EXERCISE BRIEF | Exact transcription of the data below is required, without the images.

Top of RECORDS PROVIDED

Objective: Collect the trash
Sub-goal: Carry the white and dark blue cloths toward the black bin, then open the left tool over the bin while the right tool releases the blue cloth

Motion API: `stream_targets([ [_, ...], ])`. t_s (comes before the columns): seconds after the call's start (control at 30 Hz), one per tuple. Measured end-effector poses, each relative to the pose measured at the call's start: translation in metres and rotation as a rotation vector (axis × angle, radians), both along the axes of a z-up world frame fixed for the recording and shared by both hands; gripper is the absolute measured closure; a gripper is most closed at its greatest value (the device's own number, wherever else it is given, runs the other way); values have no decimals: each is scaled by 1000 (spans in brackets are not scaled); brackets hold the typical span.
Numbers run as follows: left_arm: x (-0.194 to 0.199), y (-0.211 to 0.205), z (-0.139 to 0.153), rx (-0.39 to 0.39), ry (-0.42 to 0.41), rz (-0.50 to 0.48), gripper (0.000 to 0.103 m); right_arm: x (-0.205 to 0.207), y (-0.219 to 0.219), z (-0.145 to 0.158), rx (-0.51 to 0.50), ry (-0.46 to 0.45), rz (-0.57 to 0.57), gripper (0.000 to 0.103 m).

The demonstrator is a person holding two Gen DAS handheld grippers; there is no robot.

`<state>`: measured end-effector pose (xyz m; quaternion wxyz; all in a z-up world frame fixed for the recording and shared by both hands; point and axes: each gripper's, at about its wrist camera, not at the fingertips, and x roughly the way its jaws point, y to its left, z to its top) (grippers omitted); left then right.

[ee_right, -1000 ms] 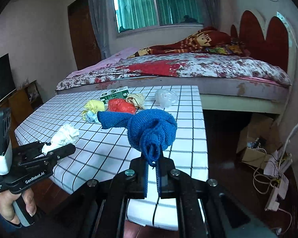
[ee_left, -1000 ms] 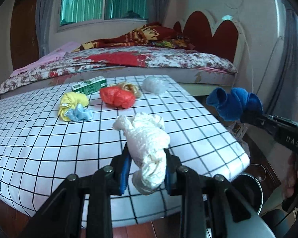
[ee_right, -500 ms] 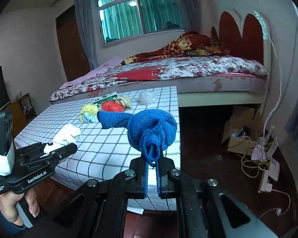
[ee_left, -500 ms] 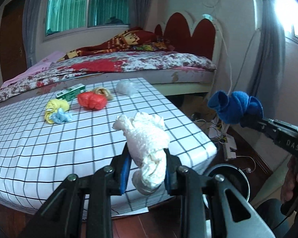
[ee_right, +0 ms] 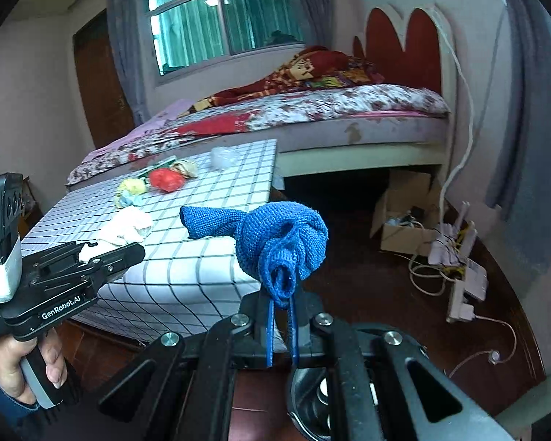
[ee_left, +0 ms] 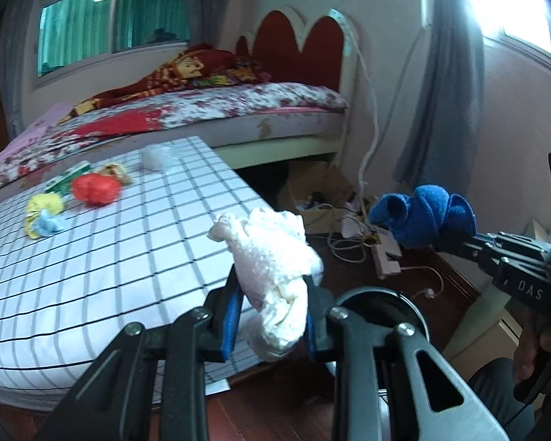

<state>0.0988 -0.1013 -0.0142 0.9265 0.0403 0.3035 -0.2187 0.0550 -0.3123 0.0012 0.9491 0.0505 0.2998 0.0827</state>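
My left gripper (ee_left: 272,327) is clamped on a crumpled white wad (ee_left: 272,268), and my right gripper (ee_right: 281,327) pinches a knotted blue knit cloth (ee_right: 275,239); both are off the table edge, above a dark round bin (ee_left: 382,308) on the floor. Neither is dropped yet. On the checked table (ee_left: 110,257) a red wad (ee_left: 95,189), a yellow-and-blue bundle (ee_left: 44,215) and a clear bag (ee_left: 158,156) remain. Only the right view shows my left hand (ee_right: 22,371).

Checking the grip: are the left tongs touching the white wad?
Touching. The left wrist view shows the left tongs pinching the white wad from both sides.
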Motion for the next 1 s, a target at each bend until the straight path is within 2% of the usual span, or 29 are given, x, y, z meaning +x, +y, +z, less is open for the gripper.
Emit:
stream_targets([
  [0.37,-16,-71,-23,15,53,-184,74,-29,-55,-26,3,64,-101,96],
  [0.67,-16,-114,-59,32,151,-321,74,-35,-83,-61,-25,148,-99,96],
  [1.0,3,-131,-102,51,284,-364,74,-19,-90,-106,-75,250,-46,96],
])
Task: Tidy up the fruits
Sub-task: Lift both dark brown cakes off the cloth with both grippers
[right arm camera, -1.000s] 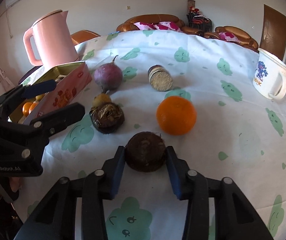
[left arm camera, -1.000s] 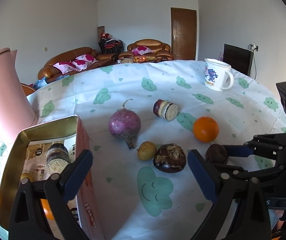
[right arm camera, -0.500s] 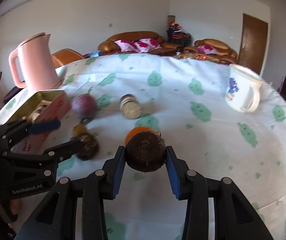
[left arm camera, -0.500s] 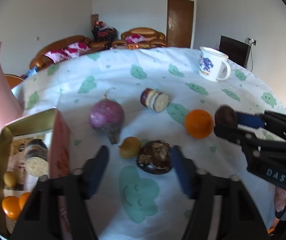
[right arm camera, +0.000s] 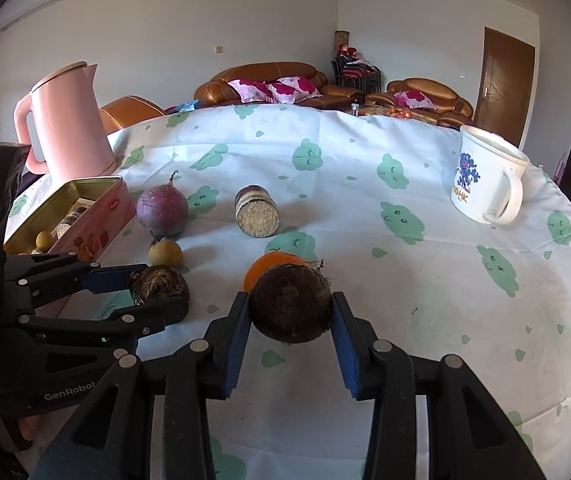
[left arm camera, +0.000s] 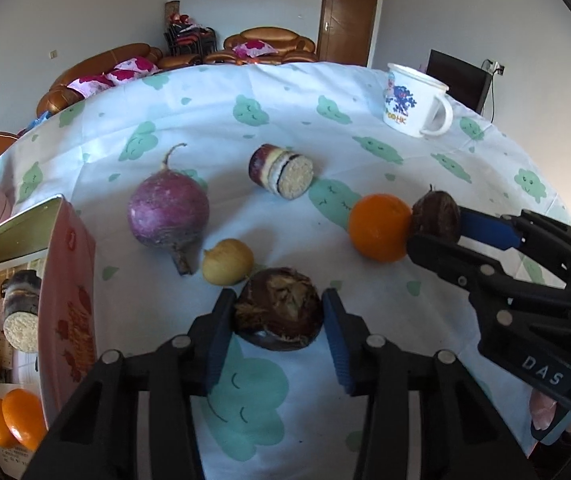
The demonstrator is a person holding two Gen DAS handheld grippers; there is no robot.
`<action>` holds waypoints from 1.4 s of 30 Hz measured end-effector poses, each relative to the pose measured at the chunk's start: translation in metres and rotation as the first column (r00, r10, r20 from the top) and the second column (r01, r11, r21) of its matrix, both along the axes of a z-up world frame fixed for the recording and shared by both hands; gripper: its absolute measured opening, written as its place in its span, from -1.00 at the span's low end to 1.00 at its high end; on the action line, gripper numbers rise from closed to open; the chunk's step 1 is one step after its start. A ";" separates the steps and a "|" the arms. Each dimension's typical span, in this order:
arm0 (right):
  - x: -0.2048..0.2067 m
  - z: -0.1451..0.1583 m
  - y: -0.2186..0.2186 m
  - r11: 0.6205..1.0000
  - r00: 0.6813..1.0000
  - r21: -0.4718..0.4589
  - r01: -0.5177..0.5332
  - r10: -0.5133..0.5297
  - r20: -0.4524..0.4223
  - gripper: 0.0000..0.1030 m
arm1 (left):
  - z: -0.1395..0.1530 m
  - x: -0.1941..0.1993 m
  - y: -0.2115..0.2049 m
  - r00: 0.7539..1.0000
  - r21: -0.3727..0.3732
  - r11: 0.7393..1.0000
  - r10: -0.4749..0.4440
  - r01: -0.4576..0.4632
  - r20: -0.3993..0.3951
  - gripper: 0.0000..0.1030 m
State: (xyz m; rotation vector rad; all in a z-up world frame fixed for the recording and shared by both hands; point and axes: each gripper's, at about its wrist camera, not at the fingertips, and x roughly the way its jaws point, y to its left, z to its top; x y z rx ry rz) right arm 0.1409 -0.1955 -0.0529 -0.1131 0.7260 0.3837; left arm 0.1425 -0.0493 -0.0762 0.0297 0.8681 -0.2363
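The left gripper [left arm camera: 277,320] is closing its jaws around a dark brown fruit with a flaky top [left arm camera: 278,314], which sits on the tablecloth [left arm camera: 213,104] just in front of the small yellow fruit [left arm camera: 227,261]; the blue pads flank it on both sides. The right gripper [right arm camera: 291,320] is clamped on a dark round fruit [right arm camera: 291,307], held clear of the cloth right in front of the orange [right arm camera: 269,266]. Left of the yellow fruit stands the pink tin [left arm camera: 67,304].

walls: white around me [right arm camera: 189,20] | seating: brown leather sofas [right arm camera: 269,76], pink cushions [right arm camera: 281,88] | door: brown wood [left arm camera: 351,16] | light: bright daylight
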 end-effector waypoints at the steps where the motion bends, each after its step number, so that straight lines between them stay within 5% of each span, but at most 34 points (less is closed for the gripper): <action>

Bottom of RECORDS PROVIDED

SOLUTION TO THE EXERCISE |
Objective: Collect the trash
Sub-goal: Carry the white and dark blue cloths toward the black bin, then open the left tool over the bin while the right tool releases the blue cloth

Motion API: `stream_targets([ [_, ...], ])`. t_s (comes before the columns): seconds after the call's start (control at 30 Hz), one per tuple. Measured end-effector poses, each relative to the pose measured at the call's start: translation in metres and rotation as a rotation vector (axis × angle, radians), both along the axes of a z-up world frame fixed for the recording and shared by both hands; gripper is the absolute measured closure; a gripper is most closed at its greatest value (the device's own number, wherever else it is given, runs the other way); values have no decimals: each is scaled by 1000 (spans in brackets are not scaled); brackets hold the typical span.
Numbers run as follows: left_arm: x (-0.194 to 0.199), y (-0.211 to 0.205), z (-0.139 to 0.153), rx (-0.39 to 0.39), ry (-0.42 to 0.41), rz (-0.50 to 0.48), gripper (0.000 to 0.103 m); right_arm: x (-0.205 to 0.207), y (-0.219 to 0.219), z (-0.145 to 0.158), rx (-0.51 to 0.50), ry (-0.46 to 0.45), rz (-0.57 to 0.57), gripper (0.000 to 0.103 m).

The demonstrator is a person holding two Gen DAS handheld grippers; there is no robot.

`<state>`: measured end-effector pose (xyz m; quaternion wxyz; all in a z-up world frame fixed for the recording and shared by both hands; point and axes: each gripper's, at about its wrist camera, not at the fingertips, and x roughly the way its jaws point, y to its left, z to its top) (grippers omitted); left then right.

[ee_right, -1000 ms] 
[ee_left, -1000 ms] 
[ee_right, -500 ms] 
[ee_left, -500 ms] 
[ee_right, +0 ms] 
[ee_left, +0 ms] 

<state>0.0988 -0.1013 -0.0142 0.9265 0.0403 0.3035 -0.2187 0.0550 -0.3123 0.0012 0.9491 0.0505 0.2998 0.0827</state>
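My left gripper (ee_left: 272,327) is clamped on a crumpled white wad (ee_left: 272,268), and my right gripper (ee_right: 281,327) pinches a knotted blue knit cloth (ee_right: 275,239); both are off the table edge, above a dark round bin (ee_left: 382,308) on the floor. Neither is dropped yet. On the checked table (ee_left: 110,257) a red wad (ee_left: 95,189), a yellow-and-blue bundle (ee_left: 44,215) and a clear bag (ee_left: 158,156) remain. Only the right view shows my left hand (ee_right: 22,371).

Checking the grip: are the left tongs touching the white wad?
Touching. The left wrist view shows the left tongs pinching the white wad from both sides.
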Motion for the next 1 s, a target at each bend until the straight path is within 2% of the usual span, or 29 are given, x, y, z meaning +x, +y, +z, less is open for the gripper.
Emit:
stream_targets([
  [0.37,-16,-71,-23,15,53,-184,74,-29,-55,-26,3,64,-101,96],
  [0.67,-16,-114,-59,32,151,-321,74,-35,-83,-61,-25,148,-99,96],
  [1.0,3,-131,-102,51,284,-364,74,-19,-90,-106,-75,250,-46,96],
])
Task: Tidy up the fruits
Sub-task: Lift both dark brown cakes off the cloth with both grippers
[right arm camera, -1.000s] 
[left arm camera, -1.000s] 
[right arm camera, -0.500s] 
[left arm camera, -0.500s] 
[right arm camera, +0.000s] 
[left arm camera, +0.000s] 
The demonstrator is a person holding two Gen DAS handheld grippers; there is no robot.
`<action>` holds waypoints from 1.4 s of 30 Hz measured end-effector poses, each relative to the pose measured at the chunk's start: translation in metres and rotation as the first column (r00, r10, r20 from the top) and the second column (r01, r11, r21) of its matrix, both along the axes of a z-up world frame fixed for the recording and shared by both hands; gripper: its absolute measured opening, written as its place in its span, from -1.00 at the span's low end to 1.00 at its high end; on the action line, gripper numbers rise from closed to open; the chunk's step 1 is one step after its start. A ";" separates the steps and a "|" the arms. Each dimension's typical span, in this order:
arm0 (right):
  - x: -0.2048..0.2067 m
  - z: -0.1451..0.1583 m
  - y: -0.2186..0.2186 m
  - r11: 0.6205..1.0000
  - r00: 0.6813..1.0000
  - r21: -0.4718..0.4589
  - r01: -0.5177..0.5332
  - r10: -0.5133..0.5297
  - r20: -0.4524..0.4223
  - gripper: 0.0000..0.1030 m
arm1 (left):
  - z: -0.1395..0.1530 m
  - x: -0.1941..0.1993 m
  - y: -0.2115..0.2049 m
  - r00: 0.7539..1.0000
  - r21: -0.3727..0.3732
  - r11: 0.7393..1.0000
  - r10: -0.4749..0.4440
  - r01: -0.4576..0.4632
  - r20: -0.3993..0.3951
  - gripper: 0.0000..0.1030 m
State: (xyz m; rotation vector rad; all in a z-up world frame fixed for the recording and shared by both hands; point and axes: each gripper's, at about its wrist camera, not at the fingertips, and x roughly the way its jaws point, y to its left, z to its top; x y z rx ry rz) right arm 0.1409 -0.1955 -0.0529 -0.1131 0.7260 0.3837; left arm 0.1425 -0.0493 -0.0762 0.0297 0.8681 -0.2363
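The left gripper [left arm camera: 277,320] is closing its jaws around a dark brown fruit with a flaky top [left arm camera: 278,314], which sits on the tablecloth [left arm camera: 213,104] just in front of the small yellow fruit [left arm camera: 227,261]; the blue pads flank it on both sides. The right gripper [right arm camera: 291,320] is clamped on a dark round fruit [right arm camera: 291,307], held clear of the cloth right in front of the orange [right arm camera: 269,266]. Left of the yellow fruit stands the pink tin [left arm camera: 67,304].

walls: white around me [right arm camera: 189,20] | seating: brown leather sofas [right arm camera: 269,76], pink cushions [right arm camera: 281,88] | door: brown wood [left arm camera: 351,16] | light: bright daylight
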 end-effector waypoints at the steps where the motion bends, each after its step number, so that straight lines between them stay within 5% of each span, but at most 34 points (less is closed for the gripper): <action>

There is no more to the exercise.